> **Work required**: Please reproduce the lines of the records below from the one holding "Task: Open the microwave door" through the one holding "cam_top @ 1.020", inclusive, skipping all pictures.

> **Dataset records**:
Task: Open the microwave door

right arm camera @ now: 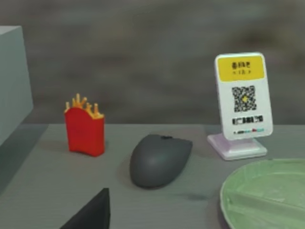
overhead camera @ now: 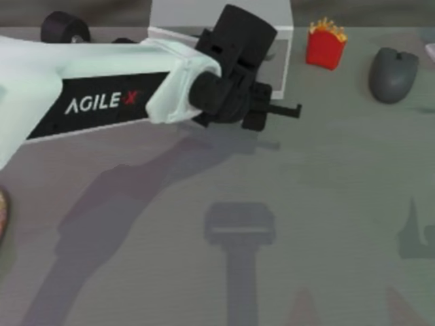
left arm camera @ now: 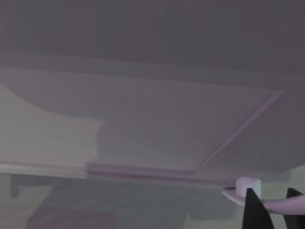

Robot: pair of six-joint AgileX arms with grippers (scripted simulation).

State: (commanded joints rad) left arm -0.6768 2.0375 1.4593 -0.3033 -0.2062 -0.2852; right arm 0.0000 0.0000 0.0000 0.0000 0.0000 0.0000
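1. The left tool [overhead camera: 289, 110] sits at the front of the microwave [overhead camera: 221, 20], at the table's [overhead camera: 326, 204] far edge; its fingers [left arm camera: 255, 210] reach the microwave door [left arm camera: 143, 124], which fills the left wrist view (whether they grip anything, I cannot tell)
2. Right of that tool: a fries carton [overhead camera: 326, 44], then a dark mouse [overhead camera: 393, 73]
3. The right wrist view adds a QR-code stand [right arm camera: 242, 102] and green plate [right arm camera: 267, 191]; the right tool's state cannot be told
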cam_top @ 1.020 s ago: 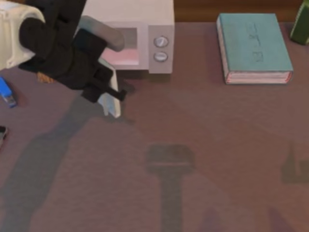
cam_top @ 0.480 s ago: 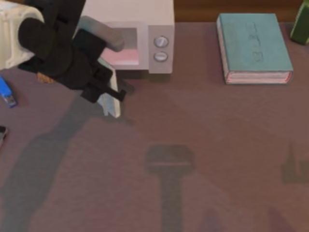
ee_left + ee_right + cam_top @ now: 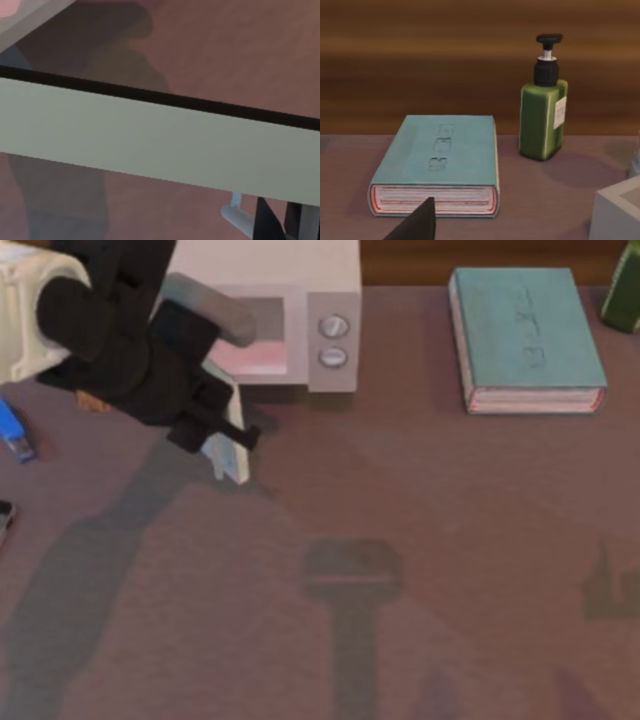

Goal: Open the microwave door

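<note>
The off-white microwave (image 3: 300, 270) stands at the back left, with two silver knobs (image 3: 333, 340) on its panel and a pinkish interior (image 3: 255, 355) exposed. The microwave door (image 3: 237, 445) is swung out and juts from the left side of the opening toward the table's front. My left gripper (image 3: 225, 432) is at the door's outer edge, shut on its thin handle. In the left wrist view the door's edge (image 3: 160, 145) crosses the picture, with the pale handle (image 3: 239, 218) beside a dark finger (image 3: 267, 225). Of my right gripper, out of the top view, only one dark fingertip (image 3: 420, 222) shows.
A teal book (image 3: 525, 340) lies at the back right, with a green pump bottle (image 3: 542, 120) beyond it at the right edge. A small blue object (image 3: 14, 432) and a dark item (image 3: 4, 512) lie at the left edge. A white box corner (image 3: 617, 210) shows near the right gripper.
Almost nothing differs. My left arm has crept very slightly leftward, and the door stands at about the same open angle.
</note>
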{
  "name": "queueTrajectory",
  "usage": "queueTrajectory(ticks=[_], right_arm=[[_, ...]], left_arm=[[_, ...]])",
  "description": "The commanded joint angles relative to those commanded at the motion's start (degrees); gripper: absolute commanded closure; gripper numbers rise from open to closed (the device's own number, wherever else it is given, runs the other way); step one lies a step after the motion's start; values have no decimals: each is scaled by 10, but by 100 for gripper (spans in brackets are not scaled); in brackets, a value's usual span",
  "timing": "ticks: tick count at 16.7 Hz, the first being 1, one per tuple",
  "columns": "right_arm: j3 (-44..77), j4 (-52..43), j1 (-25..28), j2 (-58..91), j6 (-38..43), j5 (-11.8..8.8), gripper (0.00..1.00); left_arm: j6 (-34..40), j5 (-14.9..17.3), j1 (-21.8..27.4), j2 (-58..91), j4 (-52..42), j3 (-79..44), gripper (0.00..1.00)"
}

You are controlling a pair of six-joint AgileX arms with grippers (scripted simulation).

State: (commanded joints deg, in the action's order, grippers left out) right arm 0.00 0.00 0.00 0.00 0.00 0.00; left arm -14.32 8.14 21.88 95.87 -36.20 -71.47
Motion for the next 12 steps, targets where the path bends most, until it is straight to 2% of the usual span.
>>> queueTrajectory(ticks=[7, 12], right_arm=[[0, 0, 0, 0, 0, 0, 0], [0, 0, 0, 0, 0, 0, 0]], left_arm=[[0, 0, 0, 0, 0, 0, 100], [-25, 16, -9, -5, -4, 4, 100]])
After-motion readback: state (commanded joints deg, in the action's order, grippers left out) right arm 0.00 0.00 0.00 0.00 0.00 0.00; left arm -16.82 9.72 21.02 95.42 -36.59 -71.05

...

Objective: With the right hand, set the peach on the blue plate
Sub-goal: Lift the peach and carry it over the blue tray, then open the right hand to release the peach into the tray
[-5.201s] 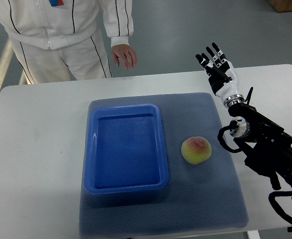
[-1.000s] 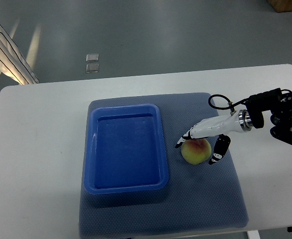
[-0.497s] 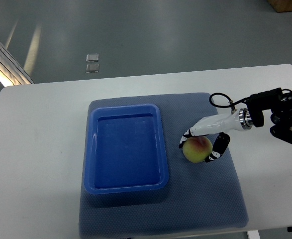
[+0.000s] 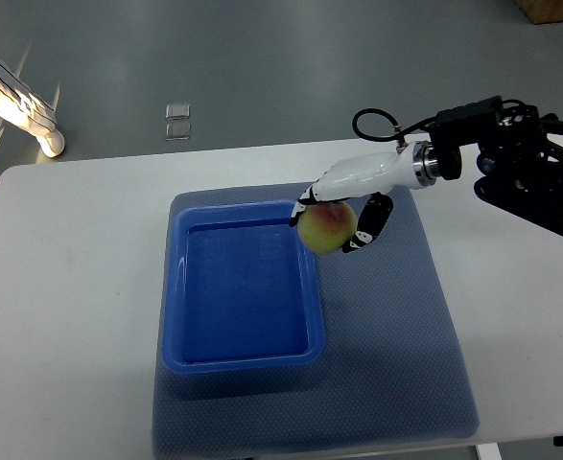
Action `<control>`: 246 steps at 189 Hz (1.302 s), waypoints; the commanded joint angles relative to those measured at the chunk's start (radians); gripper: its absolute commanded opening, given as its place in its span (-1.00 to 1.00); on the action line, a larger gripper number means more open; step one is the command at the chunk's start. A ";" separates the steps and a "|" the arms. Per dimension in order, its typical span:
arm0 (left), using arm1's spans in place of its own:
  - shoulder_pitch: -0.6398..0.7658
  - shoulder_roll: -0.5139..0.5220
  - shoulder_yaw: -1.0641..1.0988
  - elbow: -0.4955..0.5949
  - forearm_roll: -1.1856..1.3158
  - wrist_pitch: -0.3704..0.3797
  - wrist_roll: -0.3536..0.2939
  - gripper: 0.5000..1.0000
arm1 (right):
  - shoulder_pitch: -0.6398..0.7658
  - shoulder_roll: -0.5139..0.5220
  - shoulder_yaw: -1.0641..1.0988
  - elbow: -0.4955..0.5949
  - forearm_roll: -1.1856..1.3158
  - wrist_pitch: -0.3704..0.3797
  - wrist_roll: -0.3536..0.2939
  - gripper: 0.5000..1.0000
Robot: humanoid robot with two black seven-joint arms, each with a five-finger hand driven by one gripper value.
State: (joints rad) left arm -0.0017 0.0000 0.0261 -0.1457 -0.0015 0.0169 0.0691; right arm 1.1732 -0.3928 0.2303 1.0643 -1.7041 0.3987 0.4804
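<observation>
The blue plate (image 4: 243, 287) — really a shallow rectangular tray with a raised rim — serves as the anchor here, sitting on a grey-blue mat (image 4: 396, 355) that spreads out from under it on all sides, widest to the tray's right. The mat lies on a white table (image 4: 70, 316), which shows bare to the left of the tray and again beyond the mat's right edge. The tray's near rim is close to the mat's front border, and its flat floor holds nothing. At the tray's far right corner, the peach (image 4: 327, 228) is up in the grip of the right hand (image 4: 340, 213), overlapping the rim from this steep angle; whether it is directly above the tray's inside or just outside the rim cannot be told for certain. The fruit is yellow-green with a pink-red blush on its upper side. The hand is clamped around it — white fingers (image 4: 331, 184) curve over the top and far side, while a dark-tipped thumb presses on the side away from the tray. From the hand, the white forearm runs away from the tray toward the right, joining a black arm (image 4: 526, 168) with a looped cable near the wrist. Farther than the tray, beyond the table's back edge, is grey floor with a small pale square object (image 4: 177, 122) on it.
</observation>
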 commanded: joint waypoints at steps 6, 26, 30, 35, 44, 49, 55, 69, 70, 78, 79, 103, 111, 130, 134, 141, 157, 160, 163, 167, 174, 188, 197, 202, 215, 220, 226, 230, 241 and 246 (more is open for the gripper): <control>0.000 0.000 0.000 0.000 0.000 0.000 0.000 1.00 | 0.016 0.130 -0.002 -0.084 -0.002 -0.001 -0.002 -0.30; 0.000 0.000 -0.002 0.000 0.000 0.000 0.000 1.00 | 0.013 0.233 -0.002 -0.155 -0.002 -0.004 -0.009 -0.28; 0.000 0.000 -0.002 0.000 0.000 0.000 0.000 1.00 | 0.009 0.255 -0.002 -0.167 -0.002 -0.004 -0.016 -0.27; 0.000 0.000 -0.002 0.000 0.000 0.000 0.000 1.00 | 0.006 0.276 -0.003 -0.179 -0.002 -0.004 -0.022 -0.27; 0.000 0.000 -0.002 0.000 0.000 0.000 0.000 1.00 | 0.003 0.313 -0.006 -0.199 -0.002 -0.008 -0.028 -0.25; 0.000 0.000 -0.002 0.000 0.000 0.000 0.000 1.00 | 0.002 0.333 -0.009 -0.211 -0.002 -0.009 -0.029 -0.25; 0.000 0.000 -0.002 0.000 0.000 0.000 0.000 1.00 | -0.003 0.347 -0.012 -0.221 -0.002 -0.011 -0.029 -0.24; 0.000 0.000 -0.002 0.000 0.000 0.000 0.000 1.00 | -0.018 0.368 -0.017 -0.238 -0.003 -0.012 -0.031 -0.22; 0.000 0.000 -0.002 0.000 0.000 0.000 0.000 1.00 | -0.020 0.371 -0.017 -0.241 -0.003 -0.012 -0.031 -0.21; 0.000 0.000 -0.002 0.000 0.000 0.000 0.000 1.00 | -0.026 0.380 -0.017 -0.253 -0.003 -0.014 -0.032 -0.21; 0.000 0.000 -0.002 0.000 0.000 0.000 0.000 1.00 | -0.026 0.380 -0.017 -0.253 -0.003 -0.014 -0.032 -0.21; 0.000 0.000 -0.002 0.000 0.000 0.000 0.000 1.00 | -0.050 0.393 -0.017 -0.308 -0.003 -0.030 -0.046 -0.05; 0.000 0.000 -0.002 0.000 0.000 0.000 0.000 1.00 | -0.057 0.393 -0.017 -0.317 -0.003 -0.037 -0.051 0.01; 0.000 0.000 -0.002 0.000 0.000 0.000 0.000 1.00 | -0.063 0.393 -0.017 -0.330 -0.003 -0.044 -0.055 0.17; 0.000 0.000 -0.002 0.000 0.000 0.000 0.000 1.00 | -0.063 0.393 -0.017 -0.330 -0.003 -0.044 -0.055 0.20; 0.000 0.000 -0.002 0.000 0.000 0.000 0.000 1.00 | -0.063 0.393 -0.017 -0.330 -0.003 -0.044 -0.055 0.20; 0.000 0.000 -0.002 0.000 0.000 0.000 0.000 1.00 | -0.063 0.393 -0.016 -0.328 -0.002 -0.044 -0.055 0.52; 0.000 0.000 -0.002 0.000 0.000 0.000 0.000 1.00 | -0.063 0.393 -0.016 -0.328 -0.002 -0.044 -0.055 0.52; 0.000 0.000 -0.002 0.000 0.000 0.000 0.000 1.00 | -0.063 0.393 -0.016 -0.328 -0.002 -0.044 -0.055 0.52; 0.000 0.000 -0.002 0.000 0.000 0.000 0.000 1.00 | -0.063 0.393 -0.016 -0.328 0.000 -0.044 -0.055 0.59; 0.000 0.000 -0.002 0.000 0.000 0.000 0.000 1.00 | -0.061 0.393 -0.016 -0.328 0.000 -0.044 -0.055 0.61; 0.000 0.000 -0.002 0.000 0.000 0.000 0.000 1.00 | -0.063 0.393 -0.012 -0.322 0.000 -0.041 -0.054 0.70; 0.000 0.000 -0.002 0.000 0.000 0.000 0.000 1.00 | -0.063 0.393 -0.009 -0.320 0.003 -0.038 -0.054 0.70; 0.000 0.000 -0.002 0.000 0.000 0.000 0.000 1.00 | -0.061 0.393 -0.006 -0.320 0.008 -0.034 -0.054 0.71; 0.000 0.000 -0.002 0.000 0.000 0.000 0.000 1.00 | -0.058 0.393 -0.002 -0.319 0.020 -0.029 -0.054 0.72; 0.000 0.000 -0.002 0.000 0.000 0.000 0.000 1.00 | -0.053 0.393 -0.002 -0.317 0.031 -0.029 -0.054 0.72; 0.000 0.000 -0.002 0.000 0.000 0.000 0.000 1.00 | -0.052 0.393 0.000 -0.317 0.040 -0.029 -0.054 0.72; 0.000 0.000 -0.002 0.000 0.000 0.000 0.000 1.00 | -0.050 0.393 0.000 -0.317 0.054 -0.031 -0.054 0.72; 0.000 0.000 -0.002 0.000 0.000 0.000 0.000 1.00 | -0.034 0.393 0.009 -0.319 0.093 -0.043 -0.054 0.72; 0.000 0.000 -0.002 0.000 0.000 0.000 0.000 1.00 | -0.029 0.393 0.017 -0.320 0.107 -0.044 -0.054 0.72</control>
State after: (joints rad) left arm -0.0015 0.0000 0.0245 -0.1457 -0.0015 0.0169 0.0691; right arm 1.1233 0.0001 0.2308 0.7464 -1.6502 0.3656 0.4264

> **Exercise result**:
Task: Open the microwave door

right arm camera @ now: 
overhead camera @ now: 
left arm camera @ now: 

Robot: pair of six-joint AgileX arms with grippers (scripted simulation).

State: (commanded joints rad) left arm -0.6768 2.0375 1.4593 -0.3033 -0.2062 -0.2852; right arm 0.0000 0.0000 0.0000 0.0000 0.0000 0.0000
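1. The left tool [overhead camera: 289, 110] sits at the front of the microwave [overhead camera: 221, 20], at the table's [overhead camera: 326, 204] far edge; its fingers [left arm camera: 255, 210] reach the microwave door [left arm camera: 143, 124], which fills the left wrist view (whether they grip anything, I cannot tell)
2. Right of that tool: a fries carton [overhead camera: 326, 44], then a dark mouse [overhead camera: 393, 73]
3. The right wrist view adds a QR-code stand [right arm camera: 242, 102] and green plate [right arm camera: 267, 191]; the right tool's state cannot be told
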cam_top @ 1.020 s ago: 

The output requires no additions.